■ **EXERCISE DIRECTIONS**
Among the lines of data below, reproduce only those from the one with "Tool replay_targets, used" through the one with "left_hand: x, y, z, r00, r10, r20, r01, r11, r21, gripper", exactly as they stand, both ends included.

■ **DATA PROVIDED**
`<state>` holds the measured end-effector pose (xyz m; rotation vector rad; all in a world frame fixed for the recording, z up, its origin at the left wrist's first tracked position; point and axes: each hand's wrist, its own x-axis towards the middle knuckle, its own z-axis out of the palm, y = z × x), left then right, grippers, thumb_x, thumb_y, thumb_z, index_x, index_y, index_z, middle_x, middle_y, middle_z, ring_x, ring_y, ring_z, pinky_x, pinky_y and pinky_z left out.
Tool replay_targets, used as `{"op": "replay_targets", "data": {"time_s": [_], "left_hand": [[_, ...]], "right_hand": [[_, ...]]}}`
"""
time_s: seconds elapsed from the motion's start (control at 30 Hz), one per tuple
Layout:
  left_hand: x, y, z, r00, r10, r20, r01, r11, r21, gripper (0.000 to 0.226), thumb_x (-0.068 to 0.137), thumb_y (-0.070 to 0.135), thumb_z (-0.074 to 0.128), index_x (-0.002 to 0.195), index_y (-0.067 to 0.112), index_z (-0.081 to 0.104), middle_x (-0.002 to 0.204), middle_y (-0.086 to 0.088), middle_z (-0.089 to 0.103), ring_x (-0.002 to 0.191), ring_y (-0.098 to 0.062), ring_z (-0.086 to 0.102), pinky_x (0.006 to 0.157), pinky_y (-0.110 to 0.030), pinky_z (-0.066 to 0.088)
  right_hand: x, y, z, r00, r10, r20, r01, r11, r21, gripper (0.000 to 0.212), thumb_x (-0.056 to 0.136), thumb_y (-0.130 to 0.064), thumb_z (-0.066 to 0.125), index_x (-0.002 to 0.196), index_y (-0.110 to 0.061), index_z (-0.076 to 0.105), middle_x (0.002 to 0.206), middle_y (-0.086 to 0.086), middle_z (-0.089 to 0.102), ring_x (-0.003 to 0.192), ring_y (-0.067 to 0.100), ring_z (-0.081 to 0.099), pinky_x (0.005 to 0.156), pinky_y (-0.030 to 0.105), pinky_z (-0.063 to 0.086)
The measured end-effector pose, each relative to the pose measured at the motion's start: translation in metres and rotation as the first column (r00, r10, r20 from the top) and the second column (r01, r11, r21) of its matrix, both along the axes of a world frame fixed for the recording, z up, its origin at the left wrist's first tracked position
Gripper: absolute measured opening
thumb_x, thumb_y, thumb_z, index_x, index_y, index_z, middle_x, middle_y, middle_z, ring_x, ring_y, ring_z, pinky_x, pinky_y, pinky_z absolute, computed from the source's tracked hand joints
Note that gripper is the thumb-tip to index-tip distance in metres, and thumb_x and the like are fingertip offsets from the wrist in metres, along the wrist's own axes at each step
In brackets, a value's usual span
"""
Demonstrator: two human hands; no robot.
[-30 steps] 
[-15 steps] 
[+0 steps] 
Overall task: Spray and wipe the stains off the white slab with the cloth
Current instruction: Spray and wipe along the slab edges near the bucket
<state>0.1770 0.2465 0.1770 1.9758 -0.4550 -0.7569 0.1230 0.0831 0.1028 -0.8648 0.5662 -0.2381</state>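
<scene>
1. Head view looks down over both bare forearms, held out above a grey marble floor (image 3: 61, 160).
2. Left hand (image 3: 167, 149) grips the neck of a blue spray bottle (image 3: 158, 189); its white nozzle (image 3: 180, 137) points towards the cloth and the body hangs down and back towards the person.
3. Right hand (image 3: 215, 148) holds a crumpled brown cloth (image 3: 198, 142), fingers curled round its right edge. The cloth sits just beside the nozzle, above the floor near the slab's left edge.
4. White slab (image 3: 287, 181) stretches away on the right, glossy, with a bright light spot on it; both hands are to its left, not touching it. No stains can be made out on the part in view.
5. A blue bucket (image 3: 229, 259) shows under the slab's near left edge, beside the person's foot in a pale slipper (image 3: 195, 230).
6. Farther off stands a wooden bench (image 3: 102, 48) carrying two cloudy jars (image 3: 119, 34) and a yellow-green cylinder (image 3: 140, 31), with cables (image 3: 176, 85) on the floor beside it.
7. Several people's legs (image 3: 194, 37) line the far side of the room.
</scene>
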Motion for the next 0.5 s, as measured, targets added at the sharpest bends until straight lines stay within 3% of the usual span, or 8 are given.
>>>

■ **WORKED SOLUTION**
Tool replay_targets, used as `{"op": "replay_targets", "data": {"time_s": [_], "left_hand": [[_, ...]], "right_hand": [[_, ...]]}}`
"""
time_s: seconds elapsed from the motion's start (control at 30 Hz), one per tuple
Layout:
  left_hand: x, y, z, r00, r10, r20, r01, r11, r21, gripper (0.000 to 0.226), thumb_x (-0.068 to 0.137), thumb_y (-0.070 to 0.135), thumb_z (-0.074 to 0.128), index_x (-0.002 to 0.195), index_y (-0.067 to 0.112), index_z (-0.081 to 0.104), middle_x (-0.002 to 0.204), middle_y (-0.086 to 0.088), middle_z (-0.089 to 0.103), ring_x (-0.002 to 0.191), ring_y (-0.098 to 0.062), ring_z (-0.086 to 0.102), pinky_x (0.006 to 0.157), pinky_y (-0.110 to 0.030), pinky_z (-0.066 to 0.088)

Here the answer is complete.